_Work required_
Could you copy every line in the listing below that has the word "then"?

Data in this exercise section start

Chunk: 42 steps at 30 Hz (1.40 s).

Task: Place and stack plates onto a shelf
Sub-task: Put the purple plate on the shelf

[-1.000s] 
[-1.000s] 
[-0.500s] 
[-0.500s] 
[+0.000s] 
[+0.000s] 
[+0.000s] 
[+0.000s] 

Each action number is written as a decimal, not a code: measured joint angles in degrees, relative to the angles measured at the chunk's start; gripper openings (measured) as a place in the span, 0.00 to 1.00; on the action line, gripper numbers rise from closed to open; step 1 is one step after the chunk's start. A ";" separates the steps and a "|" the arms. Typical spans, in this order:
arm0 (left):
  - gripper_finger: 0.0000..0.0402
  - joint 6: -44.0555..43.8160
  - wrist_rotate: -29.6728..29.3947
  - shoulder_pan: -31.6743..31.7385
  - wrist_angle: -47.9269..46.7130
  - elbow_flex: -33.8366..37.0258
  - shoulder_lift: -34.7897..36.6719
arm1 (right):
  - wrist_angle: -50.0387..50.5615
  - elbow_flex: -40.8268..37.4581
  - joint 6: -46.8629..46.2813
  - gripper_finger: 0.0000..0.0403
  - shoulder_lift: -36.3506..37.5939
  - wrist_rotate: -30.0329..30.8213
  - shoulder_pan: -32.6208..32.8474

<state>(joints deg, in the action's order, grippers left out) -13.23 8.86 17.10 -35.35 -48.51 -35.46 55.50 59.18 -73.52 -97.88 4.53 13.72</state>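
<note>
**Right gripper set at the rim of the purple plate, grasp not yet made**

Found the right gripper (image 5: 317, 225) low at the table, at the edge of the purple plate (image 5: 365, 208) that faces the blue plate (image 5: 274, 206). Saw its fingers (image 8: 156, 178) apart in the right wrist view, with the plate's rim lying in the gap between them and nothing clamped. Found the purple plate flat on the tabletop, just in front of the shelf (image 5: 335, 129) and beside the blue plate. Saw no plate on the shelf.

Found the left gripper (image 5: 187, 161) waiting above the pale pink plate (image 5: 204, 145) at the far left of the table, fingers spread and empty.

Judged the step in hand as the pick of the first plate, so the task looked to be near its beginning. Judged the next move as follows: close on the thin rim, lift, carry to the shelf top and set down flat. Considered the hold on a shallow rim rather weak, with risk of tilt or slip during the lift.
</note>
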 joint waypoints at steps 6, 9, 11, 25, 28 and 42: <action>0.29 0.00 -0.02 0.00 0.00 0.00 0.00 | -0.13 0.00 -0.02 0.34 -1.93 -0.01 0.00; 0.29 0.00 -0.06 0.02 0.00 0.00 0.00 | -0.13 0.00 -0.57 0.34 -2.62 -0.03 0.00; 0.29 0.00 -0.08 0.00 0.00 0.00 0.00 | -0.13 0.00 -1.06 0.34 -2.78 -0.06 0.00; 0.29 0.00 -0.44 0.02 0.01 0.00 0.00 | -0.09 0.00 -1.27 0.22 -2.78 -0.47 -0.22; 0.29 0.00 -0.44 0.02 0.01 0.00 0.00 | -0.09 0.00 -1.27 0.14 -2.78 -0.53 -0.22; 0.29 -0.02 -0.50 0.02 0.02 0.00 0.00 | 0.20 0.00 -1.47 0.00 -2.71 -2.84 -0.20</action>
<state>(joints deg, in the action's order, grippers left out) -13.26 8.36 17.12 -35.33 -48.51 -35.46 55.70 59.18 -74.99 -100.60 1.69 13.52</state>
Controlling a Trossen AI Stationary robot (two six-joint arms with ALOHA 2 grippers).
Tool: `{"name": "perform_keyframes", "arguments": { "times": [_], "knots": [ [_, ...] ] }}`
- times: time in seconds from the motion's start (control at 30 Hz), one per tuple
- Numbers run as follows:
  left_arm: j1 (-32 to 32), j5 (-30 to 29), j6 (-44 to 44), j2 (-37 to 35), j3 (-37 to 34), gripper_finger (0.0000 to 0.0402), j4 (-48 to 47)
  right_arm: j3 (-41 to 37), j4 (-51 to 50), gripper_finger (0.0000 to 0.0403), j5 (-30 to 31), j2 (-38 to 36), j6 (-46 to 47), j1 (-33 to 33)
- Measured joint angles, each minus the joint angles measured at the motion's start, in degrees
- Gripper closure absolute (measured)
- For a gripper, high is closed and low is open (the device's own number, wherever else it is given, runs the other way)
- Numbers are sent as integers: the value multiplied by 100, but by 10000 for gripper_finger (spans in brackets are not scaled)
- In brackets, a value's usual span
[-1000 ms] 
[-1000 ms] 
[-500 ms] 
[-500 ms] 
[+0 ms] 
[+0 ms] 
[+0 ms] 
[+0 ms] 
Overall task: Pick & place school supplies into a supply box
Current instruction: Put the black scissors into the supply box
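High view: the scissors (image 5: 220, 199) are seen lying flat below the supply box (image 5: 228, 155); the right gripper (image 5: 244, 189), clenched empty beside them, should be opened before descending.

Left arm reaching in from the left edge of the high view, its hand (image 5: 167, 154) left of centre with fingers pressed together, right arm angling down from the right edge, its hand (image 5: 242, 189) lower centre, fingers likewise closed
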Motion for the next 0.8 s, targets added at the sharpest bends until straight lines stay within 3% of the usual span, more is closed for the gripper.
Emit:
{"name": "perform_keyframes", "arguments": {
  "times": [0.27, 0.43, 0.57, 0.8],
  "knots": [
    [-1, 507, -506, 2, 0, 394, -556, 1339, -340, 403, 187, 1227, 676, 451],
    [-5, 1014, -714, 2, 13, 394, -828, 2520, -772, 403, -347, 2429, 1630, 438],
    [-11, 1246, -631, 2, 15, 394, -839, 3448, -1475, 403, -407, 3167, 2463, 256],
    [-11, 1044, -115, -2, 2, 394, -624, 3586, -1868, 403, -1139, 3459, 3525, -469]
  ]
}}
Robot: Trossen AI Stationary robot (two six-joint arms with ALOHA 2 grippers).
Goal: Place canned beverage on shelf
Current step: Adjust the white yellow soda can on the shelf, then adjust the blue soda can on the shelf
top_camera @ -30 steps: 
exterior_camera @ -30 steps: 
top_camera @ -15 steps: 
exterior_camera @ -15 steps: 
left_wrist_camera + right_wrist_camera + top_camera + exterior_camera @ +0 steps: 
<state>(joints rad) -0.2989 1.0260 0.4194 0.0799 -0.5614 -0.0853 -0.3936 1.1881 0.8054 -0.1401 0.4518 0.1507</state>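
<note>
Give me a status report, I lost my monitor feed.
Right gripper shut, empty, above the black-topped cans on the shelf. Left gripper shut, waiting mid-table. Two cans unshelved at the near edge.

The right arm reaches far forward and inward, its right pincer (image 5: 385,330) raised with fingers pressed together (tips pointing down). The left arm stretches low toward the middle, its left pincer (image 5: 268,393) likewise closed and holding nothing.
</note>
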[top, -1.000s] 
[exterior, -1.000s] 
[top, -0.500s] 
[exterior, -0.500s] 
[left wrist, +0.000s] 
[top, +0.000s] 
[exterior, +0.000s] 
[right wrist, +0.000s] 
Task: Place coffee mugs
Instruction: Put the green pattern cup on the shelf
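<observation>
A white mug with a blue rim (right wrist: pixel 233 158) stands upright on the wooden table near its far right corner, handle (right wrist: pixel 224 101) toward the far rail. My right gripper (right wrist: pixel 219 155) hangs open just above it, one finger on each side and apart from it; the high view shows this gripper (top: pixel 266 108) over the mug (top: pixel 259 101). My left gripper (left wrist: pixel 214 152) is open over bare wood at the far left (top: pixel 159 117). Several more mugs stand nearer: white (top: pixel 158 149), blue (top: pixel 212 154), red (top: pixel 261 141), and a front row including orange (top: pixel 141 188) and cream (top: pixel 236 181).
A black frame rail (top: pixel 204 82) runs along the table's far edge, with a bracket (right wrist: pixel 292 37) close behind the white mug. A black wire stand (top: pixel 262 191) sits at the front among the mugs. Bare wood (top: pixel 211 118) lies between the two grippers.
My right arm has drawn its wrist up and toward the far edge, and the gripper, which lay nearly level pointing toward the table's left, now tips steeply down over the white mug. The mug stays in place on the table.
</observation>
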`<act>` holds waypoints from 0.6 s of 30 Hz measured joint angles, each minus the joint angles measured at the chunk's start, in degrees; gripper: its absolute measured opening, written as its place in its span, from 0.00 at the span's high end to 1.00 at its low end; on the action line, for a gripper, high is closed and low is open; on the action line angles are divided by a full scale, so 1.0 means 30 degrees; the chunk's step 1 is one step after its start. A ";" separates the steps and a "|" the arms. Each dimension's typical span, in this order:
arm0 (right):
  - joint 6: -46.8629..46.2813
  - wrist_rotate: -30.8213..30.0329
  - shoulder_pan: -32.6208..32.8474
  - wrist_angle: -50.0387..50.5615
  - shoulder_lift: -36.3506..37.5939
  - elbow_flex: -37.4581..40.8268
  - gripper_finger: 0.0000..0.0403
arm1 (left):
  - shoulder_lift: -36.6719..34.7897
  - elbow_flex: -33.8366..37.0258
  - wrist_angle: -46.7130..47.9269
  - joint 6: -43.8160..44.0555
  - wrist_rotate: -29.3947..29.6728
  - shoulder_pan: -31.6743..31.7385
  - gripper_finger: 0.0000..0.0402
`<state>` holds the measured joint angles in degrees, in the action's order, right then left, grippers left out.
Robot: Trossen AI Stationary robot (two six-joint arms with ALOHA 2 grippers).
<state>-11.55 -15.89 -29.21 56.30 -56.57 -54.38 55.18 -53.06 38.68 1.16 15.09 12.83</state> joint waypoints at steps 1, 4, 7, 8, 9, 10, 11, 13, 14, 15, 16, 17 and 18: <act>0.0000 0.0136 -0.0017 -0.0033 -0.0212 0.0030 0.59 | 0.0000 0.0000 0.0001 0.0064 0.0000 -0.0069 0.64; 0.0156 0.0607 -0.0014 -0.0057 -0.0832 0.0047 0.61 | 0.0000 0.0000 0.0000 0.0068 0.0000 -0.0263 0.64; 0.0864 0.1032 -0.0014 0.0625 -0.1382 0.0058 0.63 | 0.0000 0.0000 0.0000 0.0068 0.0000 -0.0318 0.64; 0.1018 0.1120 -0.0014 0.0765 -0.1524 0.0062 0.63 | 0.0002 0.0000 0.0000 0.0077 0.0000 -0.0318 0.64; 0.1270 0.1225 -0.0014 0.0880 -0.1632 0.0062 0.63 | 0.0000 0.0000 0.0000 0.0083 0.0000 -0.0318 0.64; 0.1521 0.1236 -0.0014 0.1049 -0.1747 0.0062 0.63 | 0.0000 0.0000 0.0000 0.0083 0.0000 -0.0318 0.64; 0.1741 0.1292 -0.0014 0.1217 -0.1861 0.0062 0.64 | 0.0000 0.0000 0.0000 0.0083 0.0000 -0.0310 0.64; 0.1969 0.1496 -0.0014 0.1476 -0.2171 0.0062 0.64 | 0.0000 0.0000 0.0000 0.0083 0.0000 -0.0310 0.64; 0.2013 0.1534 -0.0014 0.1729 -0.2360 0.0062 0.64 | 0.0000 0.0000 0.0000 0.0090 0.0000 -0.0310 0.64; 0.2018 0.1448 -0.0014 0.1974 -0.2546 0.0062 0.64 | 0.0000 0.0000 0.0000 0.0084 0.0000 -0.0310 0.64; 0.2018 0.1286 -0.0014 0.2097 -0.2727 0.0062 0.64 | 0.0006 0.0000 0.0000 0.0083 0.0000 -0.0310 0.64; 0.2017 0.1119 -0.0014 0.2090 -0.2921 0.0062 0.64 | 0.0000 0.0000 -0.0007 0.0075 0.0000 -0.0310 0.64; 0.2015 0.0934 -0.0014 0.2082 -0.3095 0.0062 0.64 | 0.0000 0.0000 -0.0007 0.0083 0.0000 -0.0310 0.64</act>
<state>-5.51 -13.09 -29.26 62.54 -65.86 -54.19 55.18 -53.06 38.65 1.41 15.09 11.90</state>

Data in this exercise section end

_Written response_
Current step: Adjust the white yellow soda can on the shelf, then adjust the blue soda can on the shelf
`<state>` holds the measured joint angles in degrees, in the action's order, right then left, grippers left out.

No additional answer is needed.